JavaScript Object-Oriented Programming Part 1

An Object

An object is a collection of properties. These properties can either be primitive data types, other objects, or functions (which in this case are called methods, but more on this later). A constructor function (or simply, constructor) is a function used to create an object – this too we’ll discuss in detail later. JavaScript comes with many built-in objects, such as the Array, Image, and Date objects. Many of you are familiar with Image objects from creating those ever-so-cute rollover effects. Well, when you use the code

var Image1 = new Image();  
Image1.src = "myDog.gif";

you have in fact created a new Image object, and assigned a property of your new Image object: the src property. Image1 is a new Image object; in other words, it is an instance of the Image object. Using JavaScript’s dot-structure ( . ), the code above then accesses and sets the src property of your new Image object. Now, let’s learn how to create our own objects.

function myFunc(){  
}  
 
var myObject = new myFunc();  
alert(typeof myObject);  // displays "object"

We’ve just created our own object. In fact we’ve created a myFunc object. myFunc() is a constructor function; it lays out the blueprint from which objects that are created from it will follow (although, in this case, it doesn’t lay out much of a blueprint). So, how does JavaScript know to create an instance of the myFunc object, rather than to return its results? Let’s compare the example above with the following, more conventional use of a function:

function myFunc(){  
 return 5;  
}  
 
var myObject = myFunc();  
alert(typeof myObject); // displays "number"

In this case, we’ve assigned 5 to myObject. So, what’s the difference between these two scripts? Answer: the new keyword. It tells JavaScript to create an object following the blueprint set forth in the myFunc() constructor function. In fact, when we create an Image object, we do the same thing, except that instead of using our own constructor function, we use one of JavaScript’s built-in constructor functions, the Image() constructor function.

So far, we’ve learned how to create a constructor function, and how to create an object from that constructor function. In our example, we’ve created a myFunc() constructor and created an instance of the myFunc object, which we assigned to the variable myObject.

This is all fine and dandy, but what’s the point? Well, just like our Image object, myObject can be assigned properties:

function myFunc(){  
}  
 
var myObject = new myFunc();  
myObject.StringValue = "This is a String";  
alert(myObject.StringValue); // displays "This is a String"

And voila, we’ve now created a property for our object. However, if we create another instance of the myFunc object (using the myFunc() constructor function), we also have to assign the StringValue property to this new instance. For example:

function myFunc(){  
}  
 
var myObject = new myFunc();  
myObject.StringValue = "This is a String";  
var myObject2 = new myFunc();  
alert(myObject2.StringValue); // displays "undefined"
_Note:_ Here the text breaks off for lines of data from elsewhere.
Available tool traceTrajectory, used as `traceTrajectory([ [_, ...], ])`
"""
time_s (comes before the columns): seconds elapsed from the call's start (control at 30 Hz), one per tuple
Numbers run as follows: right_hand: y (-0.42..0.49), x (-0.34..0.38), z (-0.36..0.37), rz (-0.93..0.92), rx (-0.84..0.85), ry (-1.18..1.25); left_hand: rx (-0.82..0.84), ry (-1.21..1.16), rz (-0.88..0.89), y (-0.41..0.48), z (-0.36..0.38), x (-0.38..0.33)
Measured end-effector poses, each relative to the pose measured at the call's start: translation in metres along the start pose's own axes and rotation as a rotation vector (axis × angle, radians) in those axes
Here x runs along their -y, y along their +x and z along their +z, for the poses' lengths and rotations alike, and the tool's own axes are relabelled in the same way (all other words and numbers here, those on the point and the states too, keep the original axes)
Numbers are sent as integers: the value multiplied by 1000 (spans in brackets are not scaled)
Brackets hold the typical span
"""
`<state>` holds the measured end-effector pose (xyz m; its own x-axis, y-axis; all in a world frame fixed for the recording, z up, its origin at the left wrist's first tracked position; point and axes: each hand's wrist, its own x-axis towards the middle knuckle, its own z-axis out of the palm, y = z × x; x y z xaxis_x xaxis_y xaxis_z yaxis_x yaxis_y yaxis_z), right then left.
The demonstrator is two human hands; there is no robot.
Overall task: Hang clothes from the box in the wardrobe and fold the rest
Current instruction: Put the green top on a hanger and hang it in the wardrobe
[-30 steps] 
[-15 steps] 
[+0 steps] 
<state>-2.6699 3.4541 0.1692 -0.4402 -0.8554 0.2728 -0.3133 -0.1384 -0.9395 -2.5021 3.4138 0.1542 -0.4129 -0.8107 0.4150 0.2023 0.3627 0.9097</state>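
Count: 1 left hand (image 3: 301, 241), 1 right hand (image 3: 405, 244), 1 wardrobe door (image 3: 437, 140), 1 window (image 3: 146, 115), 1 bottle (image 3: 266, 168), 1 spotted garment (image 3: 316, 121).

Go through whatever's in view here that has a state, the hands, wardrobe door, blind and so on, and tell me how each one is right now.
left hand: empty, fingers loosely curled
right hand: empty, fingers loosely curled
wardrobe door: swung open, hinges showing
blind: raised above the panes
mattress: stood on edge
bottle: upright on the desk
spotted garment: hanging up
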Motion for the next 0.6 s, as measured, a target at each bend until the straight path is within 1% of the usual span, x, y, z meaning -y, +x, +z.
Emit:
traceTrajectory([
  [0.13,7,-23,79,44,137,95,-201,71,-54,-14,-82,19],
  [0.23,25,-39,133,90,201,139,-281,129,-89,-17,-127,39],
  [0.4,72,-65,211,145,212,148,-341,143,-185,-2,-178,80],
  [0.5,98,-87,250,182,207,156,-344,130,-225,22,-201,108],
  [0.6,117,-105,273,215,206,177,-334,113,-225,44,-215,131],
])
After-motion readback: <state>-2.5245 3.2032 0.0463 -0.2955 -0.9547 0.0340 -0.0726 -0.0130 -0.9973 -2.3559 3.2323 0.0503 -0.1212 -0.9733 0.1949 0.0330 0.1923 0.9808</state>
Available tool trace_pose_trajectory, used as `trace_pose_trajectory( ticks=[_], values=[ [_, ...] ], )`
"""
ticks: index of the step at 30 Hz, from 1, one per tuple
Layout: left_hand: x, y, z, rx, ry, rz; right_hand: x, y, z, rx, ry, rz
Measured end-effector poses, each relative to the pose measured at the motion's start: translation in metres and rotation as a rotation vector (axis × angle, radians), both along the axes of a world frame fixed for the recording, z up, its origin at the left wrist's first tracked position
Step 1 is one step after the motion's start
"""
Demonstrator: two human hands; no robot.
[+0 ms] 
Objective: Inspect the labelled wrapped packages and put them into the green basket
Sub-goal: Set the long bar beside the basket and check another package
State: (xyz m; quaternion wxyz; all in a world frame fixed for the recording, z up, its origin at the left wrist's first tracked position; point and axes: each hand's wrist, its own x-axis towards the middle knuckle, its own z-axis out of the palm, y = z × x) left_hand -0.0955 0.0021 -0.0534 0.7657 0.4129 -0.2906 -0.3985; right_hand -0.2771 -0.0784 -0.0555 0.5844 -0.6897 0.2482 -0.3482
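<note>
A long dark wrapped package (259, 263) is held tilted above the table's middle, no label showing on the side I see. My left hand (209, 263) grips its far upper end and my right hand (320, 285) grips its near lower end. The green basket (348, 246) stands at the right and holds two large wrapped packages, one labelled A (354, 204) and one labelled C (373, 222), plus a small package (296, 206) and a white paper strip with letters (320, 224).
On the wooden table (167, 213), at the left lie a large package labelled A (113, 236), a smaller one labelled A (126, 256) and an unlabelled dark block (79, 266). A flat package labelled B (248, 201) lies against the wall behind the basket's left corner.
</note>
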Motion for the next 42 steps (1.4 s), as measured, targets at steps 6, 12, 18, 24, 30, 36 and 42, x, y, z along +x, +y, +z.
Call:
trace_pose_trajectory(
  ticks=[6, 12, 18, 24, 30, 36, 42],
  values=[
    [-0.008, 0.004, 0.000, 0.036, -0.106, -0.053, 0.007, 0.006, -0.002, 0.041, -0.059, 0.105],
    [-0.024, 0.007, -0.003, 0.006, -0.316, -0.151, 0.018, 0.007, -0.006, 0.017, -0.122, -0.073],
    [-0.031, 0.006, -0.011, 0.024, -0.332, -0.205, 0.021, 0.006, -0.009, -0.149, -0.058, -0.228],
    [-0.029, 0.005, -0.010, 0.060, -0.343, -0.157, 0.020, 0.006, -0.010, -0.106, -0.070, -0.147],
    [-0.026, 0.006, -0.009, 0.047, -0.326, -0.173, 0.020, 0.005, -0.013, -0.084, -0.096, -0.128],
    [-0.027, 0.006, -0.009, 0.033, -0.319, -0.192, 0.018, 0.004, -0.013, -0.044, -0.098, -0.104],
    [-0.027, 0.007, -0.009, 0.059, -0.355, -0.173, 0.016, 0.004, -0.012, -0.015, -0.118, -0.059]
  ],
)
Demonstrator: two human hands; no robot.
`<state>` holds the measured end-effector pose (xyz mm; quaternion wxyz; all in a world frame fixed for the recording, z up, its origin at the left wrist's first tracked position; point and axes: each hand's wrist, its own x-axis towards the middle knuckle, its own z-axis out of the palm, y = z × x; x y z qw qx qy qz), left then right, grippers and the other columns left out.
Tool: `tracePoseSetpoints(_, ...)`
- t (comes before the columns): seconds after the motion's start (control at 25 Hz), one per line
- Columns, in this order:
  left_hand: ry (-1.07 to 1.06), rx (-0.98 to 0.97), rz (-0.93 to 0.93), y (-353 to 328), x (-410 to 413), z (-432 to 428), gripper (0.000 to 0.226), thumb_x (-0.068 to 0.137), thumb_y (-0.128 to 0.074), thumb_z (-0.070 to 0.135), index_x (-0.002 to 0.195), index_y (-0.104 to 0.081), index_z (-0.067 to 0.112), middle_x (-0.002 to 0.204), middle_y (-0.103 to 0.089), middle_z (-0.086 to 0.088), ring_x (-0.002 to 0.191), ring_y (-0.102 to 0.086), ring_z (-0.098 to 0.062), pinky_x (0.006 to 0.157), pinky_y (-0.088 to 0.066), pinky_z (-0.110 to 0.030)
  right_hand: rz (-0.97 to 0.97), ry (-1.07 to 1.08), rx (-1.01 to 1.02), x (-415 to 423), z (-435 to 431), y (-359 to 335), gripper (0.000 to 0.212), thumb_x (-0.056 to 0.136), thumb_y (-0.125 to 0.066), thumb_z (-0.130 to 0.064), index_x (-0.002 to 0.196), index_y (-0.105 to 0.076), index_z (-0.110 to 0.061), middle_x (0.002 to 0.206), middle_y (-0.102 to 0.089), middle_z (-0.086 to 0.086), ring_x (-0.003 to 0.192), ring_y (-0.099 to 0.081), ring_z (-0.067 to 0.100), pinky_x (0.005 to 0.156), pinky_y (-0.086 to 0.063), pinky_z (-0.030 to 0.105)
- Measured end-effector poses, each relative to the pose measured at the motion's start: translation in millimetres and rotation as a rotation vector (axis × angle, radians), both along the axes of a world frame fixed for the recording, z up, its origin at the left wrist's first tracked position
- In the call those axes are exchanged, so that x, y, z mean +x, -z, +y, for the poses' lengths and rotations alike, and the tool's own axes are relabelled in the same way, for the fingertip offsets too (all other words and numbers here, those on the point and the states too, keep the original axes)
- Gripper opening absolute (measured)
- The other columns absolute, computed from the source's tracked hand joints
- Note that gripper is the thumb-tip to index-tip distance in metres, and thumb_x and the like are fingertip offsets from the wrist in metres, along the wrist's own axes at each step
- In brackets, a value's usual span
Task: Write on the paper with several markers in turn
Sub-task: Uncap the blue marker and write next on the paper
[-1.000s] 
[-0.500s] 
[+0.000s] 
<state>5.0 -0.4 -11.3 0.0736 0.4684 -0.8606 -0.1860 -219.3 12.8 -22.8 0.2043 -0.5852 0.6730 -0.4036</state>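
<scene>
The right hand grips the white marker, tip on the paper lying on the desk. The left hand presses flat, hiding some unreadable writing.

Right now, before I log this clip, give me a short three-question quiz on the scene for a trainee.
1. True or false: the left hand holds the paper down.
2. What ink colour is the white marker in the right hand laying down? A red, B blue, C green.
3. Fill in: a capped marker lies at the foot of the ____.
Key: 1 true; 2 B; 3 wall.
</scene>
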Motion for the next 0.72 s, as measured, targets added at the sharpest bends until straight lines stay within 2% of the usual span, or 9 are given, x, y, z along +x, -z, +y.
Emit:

So, how can we create properties that exist for all myFunc objects? Within the myFunc() constructor function, we can do just that. The this keyword inside a constructor function refers to the object that’s being created. Example:

function myFunc(){  
 this.StringValue = "This is a String";  
}  
 
var myObject = new myFunc();  
var myObject2 = new myFunc();  
alert(myObject2.StringValue); // displays "This is a String"

Now, all myFunc objects will have a StringValue property, assigned with the initial value of "This is a String", but every object can have its own distinctive value for StringValue. In other words, we can change the StringValue property for one myFunc object, without affecting the others:

function myFunc(){  
 this.StringValue = "This is a String";  
}  
 
var myObject = new myFunc();  
myObject.StringValue = "This is myObject's string";  
var myObject2 = new myFunc();  
alert(myObject.StringValue); // displays "This is myObject's string"  
alert(myObject2.StringValue); // displays "This is a String"

We can also achieve similar results if we pass arguments to our constructor function:

function myFunc(StringValue){  
 this.StringValue = StringValue;  
}  
 
var myObject = new myFunc("This is myObject's string");  
var myObject2 = new myFunc("This is a String");  
alert(myObject.StringValue); // displays "This is myObject's string"  
alert(myObject2.StringValue); // displays "This is a String"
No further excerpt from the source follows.